WHAT THE TASK ASKS:
Nothing but the records themselves, exactly as written, should appear in the reply; leave out the pictures.

Dataset entries:

Content starts

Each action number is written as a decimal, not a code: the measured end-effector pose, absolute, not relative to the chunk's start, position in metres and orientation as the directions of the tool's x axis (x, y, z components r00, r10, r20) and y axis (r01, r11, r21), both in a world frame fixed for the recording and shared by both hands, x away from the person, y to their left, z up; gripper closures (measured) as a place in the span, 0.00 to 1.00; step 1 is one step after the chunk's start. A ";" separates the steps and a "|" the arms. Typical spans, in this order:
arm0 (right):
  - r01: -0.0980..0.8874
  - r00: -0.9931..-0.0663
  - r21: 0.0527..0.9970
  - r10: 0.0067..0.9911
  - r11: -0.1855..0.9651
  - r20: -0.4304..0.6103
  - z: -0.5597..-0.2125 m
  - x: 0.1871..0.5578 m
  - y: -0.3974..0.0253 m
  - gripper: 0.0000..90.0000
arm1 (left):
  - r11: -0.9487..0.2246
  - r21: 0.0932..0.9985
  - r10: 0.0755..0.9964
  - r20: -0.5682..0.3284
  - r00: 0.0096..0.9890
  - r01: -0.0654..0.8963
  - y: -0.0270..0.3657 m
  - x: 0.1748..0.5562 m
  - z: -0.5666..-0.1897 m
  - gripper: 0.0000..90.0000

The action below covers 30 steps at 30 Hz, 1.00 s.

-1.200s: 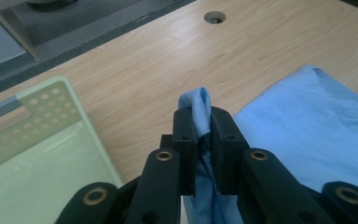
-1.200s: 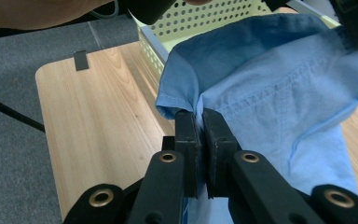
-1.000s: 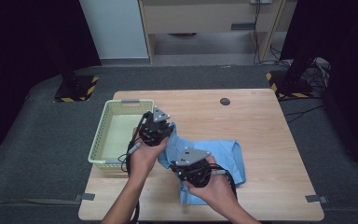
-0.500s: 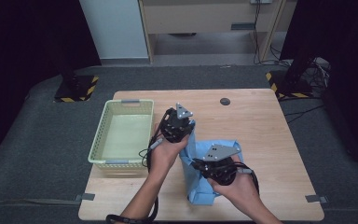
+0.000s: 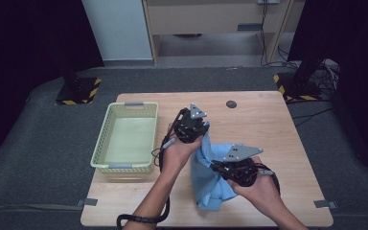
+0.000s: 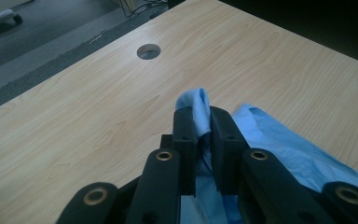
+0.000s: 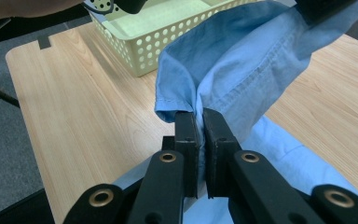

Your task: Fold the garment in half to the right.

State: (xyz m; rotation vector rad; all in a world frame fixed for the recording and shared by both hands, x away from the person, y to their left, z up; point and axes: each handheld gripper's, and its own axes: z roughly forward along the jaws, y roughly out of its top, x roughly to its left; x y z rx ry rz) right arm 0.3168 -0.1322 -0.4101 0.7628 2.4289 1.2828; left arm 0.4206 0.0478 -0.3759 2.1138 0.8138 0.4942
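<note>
A light blue shirt (image 5: pixel 210 184) hangs lifted over the table's middle, part of it still resting on the wood. My left gripper (image 5: pixel 195 130) holds its upper end; in the left gripper view the jaws are shut on a fold of the shirt (image 6: pixel 198 108). My right gripper (image 5: pixel 216 167) is lower and nearer the front edge, pinching the cloth's side. In the right gripper view its jaws are shut on a hemmed edge of the shirt (image 7: pixel 242 65), which stretches up toward the other gripper.
A pale yellow-green perforated basket (image 5: pixel 101 152) sits empty at the table's left; it also shows in the right gripper view (image 7: pixel 154 52). A round cable hole (image 5: pixel 231 104) lies near the far edge (image 6: pixel 148 51). Bare wood (image 5: pixel 278 134) spreads to the right.
Both grippers moved right and away from the basket, carrying the shirt. The left gripper rose and went farther back, so the cloth now hangs more upright between them.
</note>
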 end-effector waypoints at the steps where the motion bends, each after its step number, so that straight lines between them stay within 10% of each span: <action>1: 0.318 -0.817 0.829 0.576 0.460 -0.007 -0.410 0.317 -0.134 0.96 | -0.473 0.795 0.690 0.066 0.720 0.380 0.047 0.421 -0.376 0.91; 30: 0.339 -0.816 0.808 0.578 0.481 -0.001 -0.428 0.324 -0.166 0.96 | -0.499 0.782 0.638 0.041 0.769 0.373 0.023 0.436 -0.404 0.91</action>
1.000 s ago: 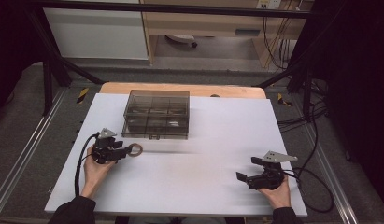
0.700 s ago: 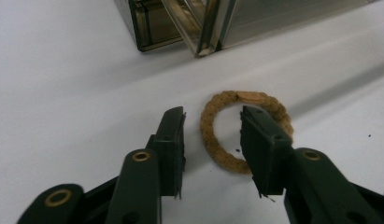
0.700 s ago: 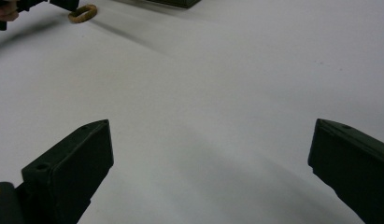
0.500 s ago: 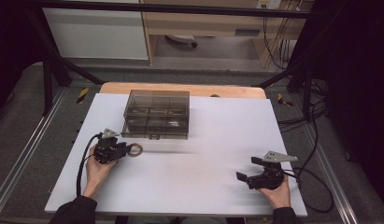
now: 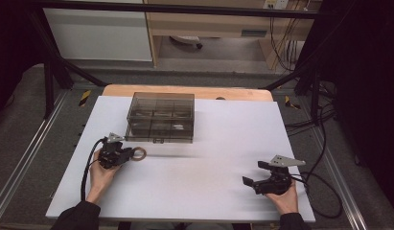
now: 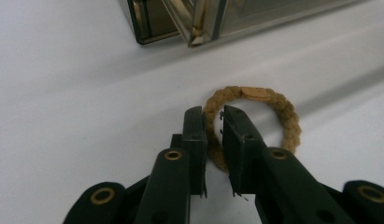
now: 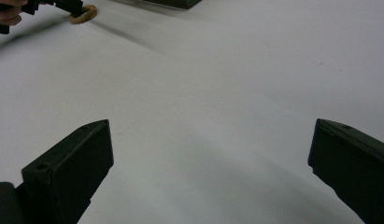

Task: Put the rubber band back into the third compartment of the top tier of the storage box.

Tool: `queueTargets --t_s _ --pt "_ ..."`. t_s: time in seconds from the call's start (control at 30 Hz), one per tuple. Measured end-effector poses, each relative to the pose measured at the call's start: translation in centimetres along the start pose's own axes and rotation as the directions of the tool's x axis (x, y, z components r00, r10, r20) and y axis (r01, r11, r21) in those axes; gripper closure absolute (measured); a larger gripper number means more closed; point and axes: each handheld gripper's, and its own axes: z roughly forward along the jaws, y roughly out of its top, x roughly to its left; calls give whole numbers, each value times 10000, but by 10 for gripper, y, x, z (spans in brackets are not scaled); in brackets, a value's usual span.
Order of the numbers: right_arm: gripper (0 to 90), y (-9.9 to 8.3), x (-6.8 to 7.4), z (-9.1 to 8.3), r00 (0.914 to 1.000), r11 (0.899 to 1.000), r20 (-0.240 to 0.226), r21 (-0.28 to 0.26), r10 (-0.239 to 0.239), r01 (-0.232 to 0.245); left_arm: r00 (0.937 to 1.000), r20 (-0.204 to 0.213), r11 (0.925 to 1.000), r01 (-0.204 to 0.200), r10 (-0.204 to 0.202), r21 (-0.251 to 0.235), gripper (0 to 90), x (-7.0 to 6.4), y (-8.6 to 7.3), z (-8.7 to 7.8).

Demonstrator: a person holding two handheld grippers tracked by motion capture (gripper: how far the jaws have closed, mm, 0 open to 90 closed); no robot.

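Observation:
A tan braided ring (image 6: 283, 109) lies on the white table top, just in front of a smoky clear compartment box (image 5: 160, 117). My left gripper (image 6: 214, 112) is shut on the ring's near side, one jaw inside the loop and one outside. From the high view, the left gripper (image 5: 129, 154) sits at the table's left with the ring (image 5: 140, 153) sticking out to its right. My right gripper (image 5: 253, 173) rests near the front right, open, nothing between its wide-spread jaws (image 7: 212, 126). The ring (image 7: 83, 14) shows far off in the right gripper view.
The box's corner and front latch (image 6: 196, 35) stand close beyond the ring. Its lid is down and dividers show through it. The white table top (image 5: 209, 191) stretches between the two grippers. A cable (image 5: 86, 167) trails from the left gripper; cables (image 5: 324, 191) loop off the right edge.

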Motion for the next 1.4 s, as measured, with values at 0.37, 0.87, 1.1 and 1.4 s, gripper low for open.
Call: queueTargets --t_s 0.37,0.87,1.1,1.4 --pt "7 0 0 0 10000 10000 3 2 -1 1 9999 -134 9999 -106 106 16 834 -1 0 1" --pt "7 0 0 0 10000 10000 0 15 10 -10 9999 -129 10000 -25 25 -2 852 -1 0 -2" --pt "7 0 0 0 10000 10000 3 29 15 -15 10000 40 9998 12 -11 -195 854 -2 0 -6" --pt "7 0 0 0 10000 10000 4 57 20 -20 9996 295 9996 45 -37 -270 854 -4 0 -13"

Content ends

RESPONSE TO THE TASK:
Each action number is written as a decimal, not a code: the measured end-effector pose, absolute, not relative to the chunk's start, position in metres and orientation as the directions of the tool's x axis (x, y, z components r00, r10, r20) and y axis (r01, r11, r21), both in a world frame fixed for the recording and shared by both hands, x away from the person, y to their left, z up; gripper closures (measured) as a place in the span, 0.00 to 1.00; step 1 is one step after the chunk's start. A ";" separates the steps and a "|" the arms. Typical spans, in this order:
arm0 (right):
  - r01: -0.0980..0.8874
  - r00: -0.9931..-0.0663
  - r21: 0.0527..0.9970
  - r10: 0.0067..0.9911
  - r11: -0.1855..0.9651
  - r20: -0.4304..0.6103
  - z: -0.5597..-0.2125 m
  - x: 0.1871..0.5578 m
  - y: -0.3974..0.0253 m
  - gripper: 0.0000..90.0000
arm1 (left):
  - r11: -0.9487..0.2246
  - r21: 0.0932..0.9985
  - r10: 0.0755..0.9964
  - r20: -0.5682..0.3284
  - r00: 0.0096..0.9890
  - r01: -0.0654..0.8963
  - y: -0.0270..0.3657 m
  - x: 0.1748..0.5562 m
  - z: -0.5666..-0.1897 m
  - gripper: 0.0000..90.0000

The action below covers 30 steps at 30 Hz, 1.00 s.

-1.200s: 
-1.200s: 
-1.000s: 
-0.500s: 
+0.000s: 
+0.000s: 
+0.000s: 

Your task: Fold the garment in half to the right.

State: (xyz m; rotation vector rad; all in a world frame fixed for the recording and shared by both hands, x away from the person, y to their left, z up; point and axes: each handheld gripper's, and its own axes: z roughly forward along the jaws, y roughly out of its top, x roughly to its left; x y z rx ry rz) right arm 0.3168 -0.1322 -0.4101 0.7628 2.4289 1.2828; left arm 0.4206 0.0478 -0.3759 2.1138 0.8138 0.4942
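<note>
A light blue shirt (image 5: pixel 210 184) hangs lifted over the table's middle, part of it still resting on the wood. My left gripper (image 5: pixel 195 130) holds its upper end; in the left gripper view the jaws are shut on a fold of the shirt (image 6: pixel 198 108). My right gripper (image 5: pixel 216 167) is lower and nearer the front edge, pinching the cloth's side. In the right gripper view its jaws are shut on a hemmed edge of the shirt (image 7: pixel 242 65), which stretches up toward the other gripper.
A pale yellow-green perforated basket (image 5: pixel 101 152) sits empty at the table's left; it also shows in the right gripper view (image 7: pixel 154 52). A round cable hole (image 5: pixel 231 104) lies near the far edge (image 6: pixel 148 51). Bare wood (image 5: pixel 278 134) spreads to the right.
Both grippers moved right and away from the basket, carrying the shirt. The left gripper rose and went farther back, so the cloth now hangs more upright between them.
</note>
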 end-effector waypoints at the steps where the motion bends, each after its step number, so that straight lines between them stay within 10% of each span: <action>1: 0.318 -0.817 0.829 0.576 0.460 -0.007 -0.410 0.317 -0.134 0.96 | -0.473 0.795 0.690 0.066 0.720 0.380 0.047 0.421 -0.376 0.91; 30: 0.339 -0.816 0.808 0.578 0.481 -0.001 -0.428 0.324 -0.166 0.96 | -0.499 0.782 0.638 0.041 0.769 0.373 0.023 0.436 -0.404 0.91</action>
1.000 s ago: 
0.700 s ago: 
0.700 s ago: 
0.500 s ago: 
now: 
now: 
now: 

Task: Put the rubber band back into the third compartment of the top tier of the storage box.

Tool: `queueTargets --t_s _ --pt "_ ..."`. t_s: time in seconds from the call's start (control at 30 Hz), one per tuple. Measured end-effector poses, each relative to the pose measured at the call's start: translation in centimetres along the start pose's own axes and rotation as the directions of the tool's x axis (x, y, z components r00, r10, r20) and y axis (r01, r11, r21) in those axes; gripper closure absolute (measured); a larger gripper number means more closed; point and axes: each handheld gripper's, and its own axes: z roughly forward along the jaws, y roughly out of its top, x roughly to its left; calls give whole numbers, each value times 10000, but by 10 for gripper, y, x, z (spans in brackets are not scaled); in brackets, a value's usual span.
Order of the numbers: right_arm: gripper (0 to 90), y (-9.9 to 8.3), x (-6.8 to 7.4), z (-9.1 to 8.3), r00 (0.914 to 1.000), r11 (0.899 to 1.000), r20 (-0.240 to 0.226), r21 (-0.28 to 0.26), r10 (-0.239 to 0.239), r01 (-0.232 to 0.245); left_arm: r00 (0.937 to 1.000), r20 (-0.204 to 0.213), r11 (0.925 to 1.000), r01 (-0.204 to 0.200), r10 (-0.204 to 0.202), r21 (-0.251 to 0.235), gripper (0 to 90), x (-7.0 to 6.4), y (-8.6 to 7.3), z (-8.7 to 7.8).

Demonstrator: a person holding two handheld grippers tracked by motion capture (gripper: how far the jaws have closed, mm, 0 open to 90 closed); no robot.

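Observation:
A tan braided ring (image 6: 283, 109) lies on the white table top, just in front of a smoky clear compartment box (image 5: 160, 117). My left gripper (image 6: 214, 112) is shut on the ring's near side, one jaw inside the loop and one outside. From the high view, the left gripper (image 5: 129, 154) sits at the table's left with the ring (image 5: 140, 153) sticking out to its right. My right gripper (image 5: 253, 173) rests near the front right, open, nothing between its wide-spread jaws (image 7: 212, 126). The ring (image 7: 83, 14) shows far off in the right gripper view.
The box's corner and front latch (image 6: 196, 35) stand close beyond the ring. Its lid is down and dividers show through it. The white table top (image 5: 209, 191) stretches between the two grippers. A cable (image 5: 86, 167) trails from the left gripper; cables (image 5: 324, 191) loop off the right edge.
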
Motion for the next 1.4 s, as measured, with values at 0.37, 0.87, 1.1 and 1.4 s, gripper low for open.
Call: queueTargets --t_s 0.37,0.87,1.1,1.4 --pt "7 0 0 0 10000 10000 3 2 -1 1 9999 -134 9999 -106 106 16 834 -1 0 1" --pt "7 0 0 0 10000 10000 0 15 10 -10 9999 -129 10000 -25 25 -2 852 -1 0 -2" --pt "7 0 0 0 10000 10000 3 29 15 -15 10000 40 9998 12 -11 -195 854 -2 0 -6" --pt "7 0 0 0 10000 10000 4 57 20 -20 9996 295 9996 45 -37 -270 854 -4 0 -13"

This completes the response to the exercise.